[L'Illustré] Laboratoire citoyen en santé intégrative : donner à la population le pouvoir d’agir
Une sorte de laboratoire d’idées et d’expériences sur le vaste thème des soins de santé où chacun est libre d’aborder les sujets qui le préoccupent. Voilà, en très résumé, le mode de fonctionnement du laboratoire citoyen animé par le ColLaboratoire de l’Université de Lausanne (UNIL) dans le cadre de l’initiative Santé intégrative & société de la Fondation Leenaards. En réunissant un groupe hétérogène dans une série de rencontres innovantes, son ambition est de faire évoluer la manière d’envisager les soins pour qu’ils correspondent aux valeurs et attentes des patient·e·s. Explications.
On parle de laboratoire citoyen, car ici, avant d’être des patient·e·s, les usager·ère·s du système de santé sont des citoyennes et des citoyens, au même titre que les autres participant·e·s qui composent le groupe de réflexion : soignantes et soignants, chercheuses et chercheurs, proches aidant·e·s…. « Toutes ces personnes se rejoignent dans leur volonté de contribuer activement à un changement du système de santé », explique Line Rochat, chargée de recherche à l’Unité de recherche-action, collaborative et participative (ColLaboratoire) de l’UNIL. En réunissant autour d’une même table des personnes d’horizons et d’âges différents, il devient en effet possible de parler de la santé de manière « décloisonnée ». Une démarche qui porte ses fruits, si l’on en croit Jean Richard, un des membres du projet, qui a été victime d’un cancer de la moelle osseuse. « Le dialogue initié par ce laboratoire citoyen permet de confronter les points de vue afin de sortir des silos habituels et de battre en brèche les résistances que l’on rencontre trop souvent dans les discussions entre les professionnels de la santé et les citoyens. »
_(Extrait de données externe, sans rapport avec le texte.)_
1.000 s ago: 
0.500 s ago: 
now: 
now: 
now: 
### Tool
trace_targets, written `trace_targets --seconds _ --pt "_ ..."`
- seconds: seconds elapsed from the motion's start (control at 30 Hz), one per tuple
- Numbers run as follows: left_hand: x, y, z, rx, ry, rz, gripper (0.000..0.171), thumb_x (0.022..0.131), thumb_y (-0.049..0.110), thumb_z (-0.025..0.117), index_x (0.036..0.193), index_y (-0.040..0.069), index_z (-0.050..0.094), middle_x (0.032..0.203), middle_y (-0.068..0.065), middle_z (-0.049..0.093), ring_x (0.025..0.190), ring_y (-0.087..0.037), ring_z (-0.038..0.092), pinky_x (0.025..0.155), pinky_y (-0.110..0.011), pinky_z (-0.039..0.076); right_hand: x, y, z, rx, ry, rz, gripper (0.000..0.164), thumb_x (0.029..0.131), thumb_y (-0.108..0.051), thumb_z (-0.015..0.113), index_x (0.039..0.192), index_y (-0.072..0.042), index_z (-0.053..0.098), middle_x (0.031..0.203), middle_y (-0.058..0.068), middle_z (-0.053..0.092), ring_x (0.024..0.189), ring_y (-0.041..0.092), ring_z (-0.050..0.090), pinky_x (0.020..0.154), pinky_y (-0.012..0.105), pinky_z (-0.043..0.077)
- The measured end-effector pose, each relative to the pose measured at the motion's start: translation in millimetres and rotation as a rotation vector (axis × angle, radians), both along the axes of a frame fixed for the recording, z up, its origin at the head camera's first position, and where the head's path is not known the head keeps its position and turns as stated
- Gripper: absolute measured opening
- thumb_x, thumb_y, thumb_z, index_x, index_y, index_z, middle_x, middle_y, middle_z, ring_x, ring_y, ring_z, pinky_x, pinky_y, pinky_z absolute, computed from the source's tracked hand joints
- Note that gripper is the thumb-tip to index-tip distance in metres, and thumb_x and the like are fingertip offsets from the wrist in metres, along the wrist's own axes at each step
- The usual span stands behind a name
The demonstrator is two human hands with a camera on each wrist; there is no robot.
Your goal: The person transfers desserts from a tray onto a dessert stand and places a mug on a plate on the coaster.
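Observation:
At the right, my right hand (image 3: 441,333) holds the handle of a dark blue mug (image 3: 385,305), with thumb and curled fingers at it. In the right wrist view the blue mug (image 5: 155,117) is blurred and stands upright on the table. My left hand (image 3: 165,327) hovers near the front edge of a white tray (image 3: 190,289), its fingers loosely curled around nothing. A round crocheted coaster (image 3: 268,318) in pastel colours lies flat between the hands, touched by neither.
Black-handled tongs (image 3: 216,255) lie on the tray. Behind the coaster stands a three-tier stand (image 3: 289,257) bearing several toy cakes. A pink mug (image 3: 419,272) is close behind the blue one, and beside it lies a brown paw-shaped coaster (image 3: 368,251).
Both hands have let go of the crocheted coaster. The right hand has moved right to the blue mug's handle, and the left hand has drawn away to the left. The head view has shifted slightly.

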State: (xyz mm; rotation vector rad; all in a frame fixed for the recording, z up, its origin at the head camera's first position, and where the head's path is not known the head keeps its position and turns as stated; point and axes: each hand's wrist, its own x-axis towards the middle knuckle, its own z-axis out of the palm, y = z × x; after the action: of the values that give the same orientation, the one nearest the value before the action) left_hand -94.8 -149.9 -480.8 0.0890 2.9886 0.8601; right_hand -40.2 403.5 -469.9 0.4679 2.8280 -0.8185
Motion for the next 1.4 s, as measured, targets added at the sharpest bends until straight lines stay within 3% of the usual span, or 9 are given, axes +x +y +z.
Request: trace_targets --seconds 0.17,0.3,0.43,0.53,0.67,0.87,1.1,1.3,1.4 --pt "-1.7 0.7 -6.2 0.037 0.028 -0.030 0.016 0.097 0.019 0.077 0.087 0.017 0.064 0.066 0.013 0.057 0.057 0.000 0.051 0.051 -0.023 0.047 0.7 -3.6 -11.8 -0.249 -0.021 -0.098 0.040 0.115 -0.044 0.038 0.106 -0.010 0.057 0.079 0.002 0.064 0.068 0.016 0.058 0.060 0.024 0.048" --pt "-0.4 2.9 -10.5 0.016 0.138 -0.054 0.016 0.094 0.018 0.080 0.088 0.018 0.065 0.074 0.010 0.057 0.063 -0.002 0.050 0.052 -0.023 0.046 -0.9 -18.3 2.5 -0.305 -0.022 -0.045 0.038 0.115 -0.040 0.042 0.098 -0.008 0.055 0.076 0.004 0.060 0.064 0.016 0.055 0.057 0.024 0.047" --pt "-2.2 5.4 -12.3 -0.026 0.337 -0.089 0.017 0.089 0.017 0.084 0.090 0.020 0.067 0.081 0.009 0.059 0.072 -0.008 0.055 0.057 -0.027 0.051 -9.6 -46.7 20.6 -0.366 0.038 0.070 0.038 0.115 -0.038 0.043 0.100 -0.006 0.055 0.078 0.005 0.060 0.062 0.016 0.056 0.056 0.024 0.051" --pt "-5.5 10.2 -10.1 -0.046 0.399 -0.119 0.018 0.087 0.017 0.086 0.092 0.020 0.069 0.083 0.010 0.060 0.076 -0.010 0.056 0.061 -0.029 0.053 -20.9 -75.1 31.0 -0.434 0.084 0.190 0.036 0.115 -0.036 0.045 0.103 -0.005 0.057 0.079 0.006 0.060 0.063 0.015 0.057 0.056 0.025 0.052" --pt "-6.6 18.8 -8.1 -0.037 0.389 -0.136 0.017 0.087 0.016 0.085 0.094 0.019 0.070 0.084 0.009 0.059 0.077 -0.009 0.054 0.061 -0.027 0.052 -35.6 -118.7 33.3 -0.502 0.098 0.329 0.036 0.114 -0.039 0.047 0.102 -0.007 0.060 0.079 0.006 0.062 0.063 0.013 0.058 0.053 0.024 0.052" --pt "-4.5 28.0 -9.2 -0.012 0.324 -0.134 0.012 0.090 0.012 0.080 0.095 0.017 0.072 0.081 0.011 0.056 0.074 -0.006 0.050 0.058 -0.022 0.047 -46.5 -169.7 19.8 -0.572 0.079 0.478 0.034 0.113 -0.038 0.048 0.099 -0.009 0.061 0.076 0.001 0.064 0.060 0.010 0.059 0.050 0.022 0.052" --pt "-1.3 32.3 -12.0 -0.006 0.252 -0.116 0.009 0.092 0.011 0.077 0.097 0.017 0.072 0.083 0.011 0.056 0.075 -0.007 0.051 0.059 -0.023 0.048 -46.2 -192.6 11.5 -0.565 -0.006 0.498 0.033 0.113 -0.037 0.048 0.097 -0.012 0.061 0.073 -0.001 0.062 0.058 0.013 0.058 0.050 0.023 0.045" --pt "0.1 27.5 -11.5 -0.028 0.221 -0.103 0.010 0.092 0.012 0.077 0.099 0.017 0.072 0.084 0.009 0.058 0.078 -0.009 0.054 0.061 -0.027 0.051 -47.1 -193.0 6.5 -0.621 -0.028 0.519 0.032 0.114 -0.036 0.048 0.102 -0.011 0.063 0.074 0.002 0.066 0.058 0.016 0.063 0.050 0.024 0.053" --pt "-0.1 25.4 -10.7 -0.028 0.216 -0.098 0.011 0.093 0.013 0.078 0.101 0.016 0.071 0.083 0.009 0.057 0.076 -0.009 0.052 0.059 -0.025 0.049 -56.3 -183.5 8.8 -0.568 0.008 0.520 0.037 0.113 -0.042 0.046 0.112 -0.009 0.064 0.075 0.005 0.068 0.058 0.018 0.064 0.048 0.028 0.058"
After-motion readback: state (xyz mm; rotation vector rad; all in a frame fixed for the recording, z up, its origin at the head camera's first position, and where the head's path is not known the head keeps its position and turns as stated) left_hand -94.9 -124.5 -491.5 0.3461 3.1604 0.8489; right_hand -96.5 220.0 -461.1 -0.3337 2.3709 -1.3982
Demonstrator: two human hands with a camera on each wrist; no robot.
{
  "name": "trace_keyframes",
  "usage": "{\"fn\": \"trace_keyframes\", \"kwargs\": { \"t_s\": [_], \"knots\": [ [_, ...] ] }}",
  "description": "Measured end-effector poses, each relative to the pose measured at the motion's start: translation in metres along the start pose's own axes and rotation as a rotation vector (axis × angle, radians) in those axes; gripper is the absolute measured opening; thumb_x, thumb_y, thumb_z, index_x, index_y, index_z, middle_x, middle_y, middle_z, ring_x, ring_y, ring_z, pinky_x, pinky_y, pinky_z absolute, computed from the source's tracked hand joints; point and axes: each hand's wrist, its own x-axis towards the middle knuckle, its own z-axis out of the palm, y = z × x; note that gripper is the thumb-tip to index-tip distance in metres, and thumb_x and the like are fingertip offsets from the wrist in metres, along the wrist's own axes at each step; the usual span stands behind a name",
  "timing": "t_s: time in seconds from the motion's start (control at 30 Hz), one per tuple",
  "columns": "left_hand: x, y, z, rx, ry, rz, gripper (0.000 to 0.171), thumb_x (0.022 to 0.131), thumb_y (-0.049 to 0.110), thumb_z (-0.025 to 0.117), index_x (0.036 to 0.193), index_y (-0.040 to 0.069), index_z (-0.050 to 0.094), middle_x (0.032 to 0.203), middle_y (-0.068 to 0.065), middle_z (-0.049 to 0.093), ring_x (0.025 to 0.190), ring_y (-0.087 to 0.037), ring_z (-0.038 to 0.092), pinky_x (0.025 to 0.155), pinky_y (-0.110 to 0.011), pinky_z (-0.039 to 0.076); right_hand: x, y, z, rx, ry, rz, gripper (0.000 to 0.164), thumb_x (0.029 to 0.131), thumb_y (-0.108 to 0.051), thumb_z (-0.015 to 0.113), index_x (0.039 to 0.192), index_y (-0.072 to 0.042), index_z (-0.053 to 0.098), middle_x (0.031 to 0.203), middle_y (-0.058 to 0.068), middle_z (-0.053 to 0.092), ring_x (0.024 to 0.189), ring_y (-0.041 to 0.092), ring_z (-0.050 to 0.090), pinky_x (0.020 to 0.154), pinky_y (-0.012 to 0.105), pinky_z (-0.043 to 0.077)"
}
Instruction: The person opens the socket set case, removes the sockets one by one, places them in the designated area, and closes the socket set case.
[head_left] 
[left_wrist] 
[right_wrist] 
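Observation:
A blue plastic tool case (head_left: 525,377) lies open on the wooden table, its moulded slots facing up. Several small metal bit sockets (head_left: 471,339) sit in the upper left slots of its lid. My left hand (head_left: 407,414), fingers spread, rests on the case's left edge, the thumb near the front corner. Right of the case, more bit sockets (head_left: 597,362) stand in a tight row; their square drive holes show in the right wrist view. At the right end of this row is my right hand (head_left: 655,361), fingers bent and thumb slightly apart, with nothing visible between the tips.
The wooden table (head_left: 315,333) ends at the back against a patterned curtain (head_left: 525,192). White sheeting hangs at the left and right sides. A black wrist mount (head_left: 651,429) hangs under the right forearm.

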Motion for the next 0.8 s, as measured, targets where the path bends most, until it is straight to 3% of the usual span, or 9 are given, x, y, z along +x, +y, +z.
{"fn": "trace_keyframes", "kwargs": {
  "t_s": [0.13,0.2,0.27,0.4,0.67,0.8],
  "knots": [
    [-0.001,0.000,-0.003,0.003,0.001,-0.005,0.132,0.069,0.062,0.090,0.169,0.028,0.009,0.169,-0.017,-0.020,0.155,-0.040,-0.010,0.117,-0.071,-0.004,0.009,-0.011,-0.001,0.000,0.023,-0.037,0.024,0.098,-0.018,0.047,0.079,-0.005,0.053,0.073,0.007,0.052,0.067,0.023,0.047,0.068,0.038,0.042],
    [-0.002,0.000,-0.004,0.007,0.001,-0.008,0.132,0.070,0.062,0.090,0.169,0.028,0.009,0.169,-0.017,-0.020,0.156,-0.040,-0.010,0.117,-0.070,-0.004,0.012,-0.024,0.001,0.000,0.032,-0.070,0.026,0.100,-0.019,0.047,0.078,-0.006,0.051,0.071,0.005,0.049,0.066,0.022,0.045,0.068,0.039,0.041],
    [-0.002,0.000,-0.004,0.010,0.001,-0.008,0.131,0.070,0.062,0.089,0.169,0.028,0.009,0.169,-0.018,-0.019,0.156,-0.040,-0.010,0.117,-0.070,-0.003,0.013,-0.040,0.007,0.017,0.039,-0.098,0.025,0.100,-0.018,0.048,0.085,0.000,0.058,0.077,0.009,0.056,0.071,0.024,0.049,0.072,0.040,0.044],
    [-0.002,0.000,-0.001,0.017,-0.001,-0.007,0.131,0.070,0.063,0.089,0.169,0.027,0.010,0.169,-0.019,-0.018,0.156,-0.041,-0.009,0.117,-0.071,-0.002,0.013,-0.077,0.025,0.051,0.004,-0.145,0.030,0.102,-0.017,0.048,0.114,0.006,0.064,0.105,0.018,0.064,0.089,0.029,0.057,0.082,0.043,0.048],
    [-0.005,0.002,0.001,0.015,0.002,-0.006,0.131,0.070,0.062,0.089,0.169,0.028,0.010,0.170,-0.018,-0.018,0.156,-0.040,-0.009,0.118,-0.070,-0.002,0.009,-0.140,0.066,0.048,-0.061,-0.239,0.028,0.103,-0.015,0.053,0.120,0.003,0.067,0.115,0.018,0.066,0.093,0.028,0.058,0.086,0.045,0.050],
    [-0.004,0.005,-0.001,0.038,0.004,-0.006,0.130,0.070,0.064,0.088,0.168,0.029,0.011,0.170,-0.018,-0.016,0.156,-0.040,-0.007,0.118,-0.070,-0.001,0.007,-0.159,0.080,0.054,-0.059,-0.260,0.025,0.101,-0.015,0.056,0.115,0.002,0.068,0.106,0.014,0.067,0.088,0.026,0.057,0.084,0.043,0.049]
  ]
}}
Jean RichardAujourd’hui, pour beaucoup de gens, il reste ardu d’identifier les pistes thérapeutiques envisageables dans leur situation. Par ailleurs, les professionnels de santé peinent encore trop souvent à proposer des solutions intégratives »
La santé intégrative comme thématique
C’est sous cette forme de rencontres innovantes que se réunit, depuis novembre 2022, un groupe d’une trentaine de personnes. Leur ambition ? Imaginer des solutions concrètes de mise en œuvre de la santé intégrative, autrement dit réfléchir à comment mieux concilier les approches conventionnelles et complémentaires de la santé en prenant comme point de départ thérapeutique l’expérience de vie du patient. Ces échanges ont permis de mettre en lumière un frein majeur à une telle prise en charge intégrative : la difficulté de naviguer dans le système de santé. « Aujourd’hui, pour beaucoup de gens, il reste ardu d’identifier les pistes thérapeutiques envisageables dans leur situation. Par ailleurs, les professionnels de santé peinent encore trop souvent à proposer des solutions intégratives », explique Jean Richard.
Donner aux patient·e·s les moyens de s’orienter
Face à ce constat de perte de repères, les membres du laboratoire ont lancé l’idée d’une « Boussole thérapeutique intégrative ». Cette dernière a été créée dans un but pragmatique : ouvrir un espace de discussion et de réflexion pour donner aux personnes les moyens de choisir, dans l’offre pléthorique de soins, la solution qui leur convient le mieux. « Trouver le bon traitement, au bon moment, dans le bon contexte, est aujourd’hui un défi majeur », souligne Marina Cabitza, également chargée de recherche au ColLaboratoire. Par ailleurs, ladite boussole devrait aussi promouvoir une prise de décision partagée entre les patient·e·s et leur médecin ou leur thérapeute.
Jeu de cartes, livret ou cercles à choix multiples : la forme concrète de cette boussole thérapeutique n’a pas encore été déterminée. Mais, pour les participant·e·s au projet, une chose est sûre : le processus se poursuit et une phase de consolidation pour ancrer la démarche dans le temps est encore devant elles et eux. Avec, à la clé, un véritable « agenda de changement » à établir, dont la mise en œuvre et le suivi impliqueront des citoyens et des citoyennes.